Two approaches can be taken moving forward. Investigators may continue to propose large sequential trials incorporating relevant agents—for instance, one might envision a trial comparing the sequence of sunitinib followed by either nivolumab or axitinib. However, these studies are destined to suffer from issues related to attrition from protocol-specified therapy in the second-line setting. Further, these studies run the risk of becoming antiquated even while they are ongoing. In the example provided (using sunitinib as front-line treatment), what if current phase III studies exploring the combination of sunitinib with vaccine therapy (eg, IMA-901 or AGS-003) are positive [2628]? Would the effect of an immune-based therapy such as nivolumab be propagated or hindered by prior use of a vaccine? With multiple agents in evolution, a sequential trial may be low-yield.

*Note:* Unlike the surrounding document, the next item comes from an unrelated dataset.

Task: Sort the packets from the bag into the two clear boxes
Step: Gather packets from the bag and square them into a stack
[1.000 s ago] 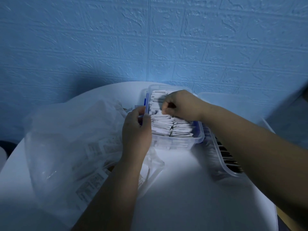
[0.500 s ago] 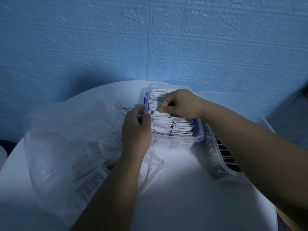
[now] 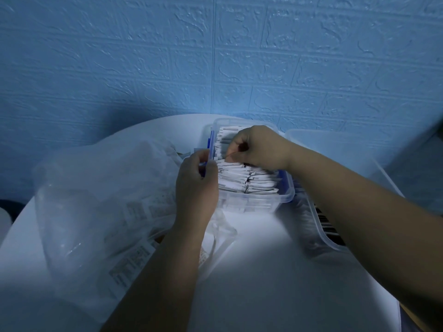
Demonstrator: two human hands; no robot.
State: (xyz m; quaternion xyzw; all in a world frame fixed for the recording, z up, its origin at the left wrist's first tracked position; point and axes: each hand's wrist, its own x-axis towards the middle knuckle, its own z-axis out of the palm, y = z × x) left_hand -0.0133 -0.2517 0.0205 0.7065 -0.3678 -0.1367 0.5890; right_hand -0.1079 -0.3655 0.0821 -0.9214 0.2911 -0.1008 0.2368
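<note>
1. I see the right hand [image 3: 260,147] pinching a packet [image 3: 229,163] by its top edge, inside the left clear box [image 3: 285,198].
2. The left hand [image 3: 196,185] grips that box's left wall.
3. The packets [image 3: 254,182] stand edgewise, long axes crosswise.
4. The bag [image 3: 96,188] lies just left.

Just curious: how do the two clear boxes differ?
The middle box is packed with white packets; the right box shows dark-striped contents. The left hand and right hand work at the middle box; neither is at the right box. Both are clear plastic.
</note>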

A second approach is to develop salient biomarkers. Biomarker studies paired to the COMPARZ and RECORD-3 trials were recently presented. An extensive genome-wide association study (GWAS) was performed in patients enrolled in COMPARZ [29]. Certain genetic variations were linked to both toxicity and efficacy, but unfortunately, there appeared to be no variations that distinguished the effect of sunitinib and pazopanib. In RECORD-3, an extensive assessment of serum biomarkers was performed [30]. A panel of 3 biomarkers (AXL, ITAC, and KIM-1) was found to be prognostic for benefit with sunitinib and everolimus, but there was no specific biomarker (or panel) that was found to discern superior activity with sunitinib or pazopanib. Although predictive biomarkers remain elusive in these preliminary efforts, there is no doubt that this represents the “Holy Grail” in sequencing of therapies in mRCC. A decade from now, in addition to an expanded list of agents approved for mRCC, one must hope for relevant biomarkers to facilitate the optimal sequence of therapy.